Task details:
Scanning the entries below, copy every line that contains the word "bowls".

Records from a data collection:
###

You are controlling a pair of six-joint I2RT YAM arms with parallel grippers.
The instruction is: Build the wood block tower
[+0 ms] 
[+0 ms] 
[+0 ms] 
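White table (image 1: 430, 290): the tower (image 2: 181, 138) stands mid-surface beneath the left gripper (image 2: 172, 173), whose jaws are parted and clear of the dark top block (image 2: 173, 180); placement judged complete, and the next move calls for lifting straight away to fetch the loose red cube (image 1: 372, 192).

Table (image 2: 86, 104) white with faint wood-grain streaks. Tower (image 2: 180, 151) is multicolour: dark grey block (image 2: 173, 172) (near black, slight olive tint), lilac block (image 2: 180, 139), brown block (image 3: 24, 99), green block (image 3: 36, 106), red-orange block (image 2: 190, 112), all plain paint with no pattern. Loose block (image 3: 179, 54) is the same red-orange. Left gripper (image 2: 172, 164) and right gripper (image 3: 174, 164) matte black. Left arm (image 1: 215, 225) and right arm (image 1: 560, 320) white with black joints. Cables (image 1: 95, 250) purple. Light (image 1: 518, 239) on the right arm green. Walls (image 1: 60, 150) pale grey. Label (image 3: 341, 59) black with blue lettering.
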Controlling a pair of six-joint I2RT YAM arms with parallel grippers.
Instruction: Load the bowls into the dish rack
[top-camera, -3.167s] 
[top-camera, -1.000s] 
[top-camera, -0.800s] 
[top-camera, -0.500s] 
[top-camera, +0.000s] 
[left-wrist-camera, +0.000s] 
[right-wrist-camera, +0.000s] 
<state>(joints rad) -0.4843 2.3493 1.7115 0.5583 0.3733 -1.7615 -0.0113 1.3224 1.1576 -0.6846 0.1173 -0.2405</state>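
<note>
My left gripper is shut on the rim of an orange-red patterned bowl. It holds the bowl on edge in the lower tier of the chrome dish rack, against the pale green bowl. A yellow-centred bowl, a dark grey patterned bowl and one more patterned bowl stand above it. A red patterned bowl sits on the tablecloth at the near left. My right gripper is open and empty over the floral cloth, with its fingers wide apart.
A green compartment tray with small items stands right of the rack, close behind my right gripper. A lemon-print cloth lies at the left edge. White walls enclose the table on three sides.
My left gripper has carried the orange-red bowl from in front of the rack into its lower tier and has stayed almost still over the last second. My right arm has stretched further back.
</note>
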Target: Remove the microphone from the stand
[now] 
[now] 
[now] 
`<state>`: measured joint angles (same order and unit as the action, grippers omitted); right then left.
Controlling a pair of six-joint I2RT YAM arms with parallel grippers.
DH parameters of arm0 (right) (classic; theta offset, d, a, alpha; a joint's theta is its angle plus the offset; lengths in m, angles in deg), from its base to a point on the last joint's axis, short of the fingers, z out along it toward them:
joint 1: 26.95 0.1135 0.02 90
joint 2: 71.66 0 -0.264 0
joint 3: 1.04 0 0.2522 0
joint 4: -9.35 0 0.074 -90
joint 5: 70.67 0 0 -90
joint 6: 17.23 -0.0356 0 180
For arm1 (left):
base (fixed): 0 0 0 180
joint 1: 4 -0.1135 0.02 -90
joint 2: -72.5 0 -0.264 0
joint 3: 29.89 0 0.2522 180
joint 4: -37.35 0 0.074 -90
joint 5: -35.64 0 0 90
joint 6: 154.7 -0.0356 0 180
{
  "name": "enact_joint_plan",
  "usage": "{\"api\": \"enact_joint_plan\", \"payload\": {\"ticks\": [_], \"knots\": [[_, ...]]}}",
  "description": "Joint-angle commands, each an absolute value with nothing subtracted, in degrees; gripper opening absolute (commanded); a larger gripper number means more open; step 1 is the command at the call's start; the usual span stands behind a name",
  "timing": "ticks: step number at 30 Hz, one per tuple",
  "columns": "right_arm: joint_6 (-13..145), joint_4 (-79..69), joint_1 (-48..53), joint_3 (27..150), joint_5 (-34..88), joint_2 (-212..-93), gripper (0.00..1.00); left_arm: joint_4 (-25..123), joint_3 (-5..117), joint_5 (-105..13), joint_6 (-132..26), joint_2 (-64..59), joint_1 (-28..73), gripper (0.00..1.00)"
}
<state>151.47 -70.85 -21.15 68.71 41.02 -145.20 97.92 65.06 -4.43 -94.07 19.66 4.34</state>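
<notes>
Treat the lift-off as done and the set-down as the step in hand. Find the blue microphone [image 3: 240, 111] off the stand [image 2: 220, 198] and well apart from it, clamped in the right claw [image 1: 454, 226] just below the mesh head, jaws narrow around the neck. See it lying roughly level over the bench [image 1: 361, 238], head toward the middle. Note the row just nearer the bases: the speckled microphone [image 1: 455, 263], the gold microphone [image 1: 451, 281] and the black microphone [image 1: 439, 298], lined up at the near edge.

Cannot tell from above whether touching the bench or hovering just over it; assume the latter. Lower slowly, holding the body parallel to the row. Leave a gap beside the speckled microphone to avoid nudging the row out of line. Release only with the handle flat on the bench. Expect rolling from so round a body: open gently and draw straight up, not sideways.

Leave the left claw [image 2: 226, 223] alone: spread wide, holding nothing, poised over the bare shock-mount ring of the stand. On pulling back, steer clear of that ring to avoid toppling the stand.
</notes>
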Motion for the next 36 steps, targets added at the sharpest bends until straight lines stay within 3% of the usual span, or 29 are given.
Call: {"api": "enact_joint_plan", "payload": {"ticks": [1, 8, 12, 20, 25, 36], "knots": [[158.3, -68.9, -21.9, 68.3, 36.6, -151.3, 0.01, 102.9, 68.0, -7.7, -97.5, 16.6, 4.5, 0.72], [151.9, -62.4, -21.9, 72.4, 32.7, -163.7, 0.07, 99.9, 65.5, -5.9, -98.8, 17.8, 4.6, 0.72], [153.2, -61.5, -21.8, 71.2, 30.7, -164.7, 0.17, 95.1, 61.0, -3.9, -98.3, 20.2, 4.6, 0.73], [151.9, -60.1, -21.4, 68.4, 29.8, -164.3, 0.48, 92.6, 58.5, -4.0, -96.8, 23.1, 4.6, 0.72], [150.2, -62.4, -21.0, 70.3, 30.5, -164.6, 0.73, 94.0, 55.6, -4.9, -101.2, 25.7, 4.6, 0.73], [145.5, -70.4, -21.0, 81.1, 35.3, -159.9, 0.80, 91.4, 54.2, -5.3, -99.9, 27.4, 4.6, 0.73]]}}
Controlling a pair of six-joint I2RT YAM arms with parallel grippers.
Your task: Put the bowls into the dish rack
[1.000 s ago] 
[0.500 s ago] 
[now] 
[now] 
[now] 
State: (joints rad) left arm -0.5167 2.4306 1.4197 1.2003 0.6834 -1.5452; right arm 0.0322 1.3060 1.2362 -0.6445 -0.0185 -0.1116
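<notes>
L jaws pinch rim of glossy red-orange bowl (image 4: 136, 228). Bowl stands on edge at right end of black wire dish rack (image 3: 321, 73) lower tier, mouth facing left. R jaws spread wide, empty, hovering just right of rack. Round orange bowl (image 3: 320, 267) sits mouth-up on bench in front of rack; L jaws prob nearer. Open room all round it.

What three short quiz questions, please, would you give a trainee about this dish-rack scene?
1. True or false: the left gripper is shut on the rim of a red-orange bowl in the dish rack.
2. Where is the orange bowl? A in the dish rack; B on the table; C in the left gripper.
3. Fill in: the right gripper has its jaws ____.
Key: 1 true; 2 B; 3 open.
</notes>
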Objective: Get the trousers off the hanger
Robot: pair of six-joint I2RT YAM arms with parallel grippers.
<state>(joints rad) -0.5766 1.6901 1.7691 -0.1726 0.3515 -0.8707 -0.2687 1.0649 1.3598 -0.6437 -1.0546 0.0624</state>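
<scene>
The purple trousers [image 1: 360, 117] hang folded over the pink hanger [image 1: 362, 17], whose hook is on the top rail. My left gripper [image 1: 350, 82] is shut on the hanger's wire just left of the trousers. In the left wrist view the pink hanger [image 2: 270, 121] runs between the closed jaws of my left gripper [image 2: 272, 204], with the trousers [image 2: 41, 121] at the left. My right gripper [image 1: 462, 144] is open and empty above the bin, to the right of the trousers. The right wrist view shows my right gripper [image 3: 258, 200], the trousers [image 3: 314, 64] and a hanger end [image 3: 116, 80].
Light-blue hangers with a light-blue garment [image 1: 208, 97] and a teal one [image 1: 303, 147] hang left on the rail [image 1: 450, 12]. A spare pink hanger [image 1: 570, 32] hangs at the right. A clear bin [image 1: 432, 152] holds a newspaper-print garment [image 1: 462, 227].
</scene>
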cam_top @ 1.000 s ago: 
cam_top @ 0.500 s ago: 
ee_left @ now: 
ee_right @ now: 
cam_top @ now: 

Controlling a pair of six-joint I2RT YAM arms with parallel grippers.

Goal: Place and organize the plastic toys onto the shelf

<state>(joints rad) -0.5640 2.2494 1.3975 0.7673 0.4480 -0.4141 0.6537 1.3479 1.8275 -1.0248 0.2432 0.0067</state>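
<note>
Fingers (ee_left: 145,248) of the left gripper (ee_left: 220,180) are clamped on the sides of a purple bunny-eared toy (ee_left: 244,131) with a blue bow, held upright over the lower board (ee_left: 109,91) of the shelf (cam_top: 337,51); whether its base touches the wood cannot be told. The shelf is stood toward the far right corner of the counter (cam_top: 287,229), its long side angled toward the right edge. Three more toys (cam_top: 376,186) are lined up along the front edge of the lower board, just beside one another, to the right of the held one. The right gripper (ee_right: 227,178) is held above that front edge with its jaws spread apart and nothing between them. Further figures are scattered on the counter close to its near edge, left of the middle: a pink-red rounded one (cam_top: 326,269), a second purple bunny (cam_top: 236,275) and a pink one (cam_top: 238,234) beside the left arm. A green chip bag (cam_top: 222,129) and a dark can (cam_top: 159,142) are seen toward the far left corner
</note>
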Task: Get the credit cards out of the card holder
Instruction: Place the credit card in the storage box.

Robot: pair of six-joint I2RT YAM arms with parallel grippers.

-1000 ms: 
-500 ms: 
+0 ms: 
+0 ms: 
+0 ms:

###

Result of this task:
Instruction: Load the bowls into the dish rack
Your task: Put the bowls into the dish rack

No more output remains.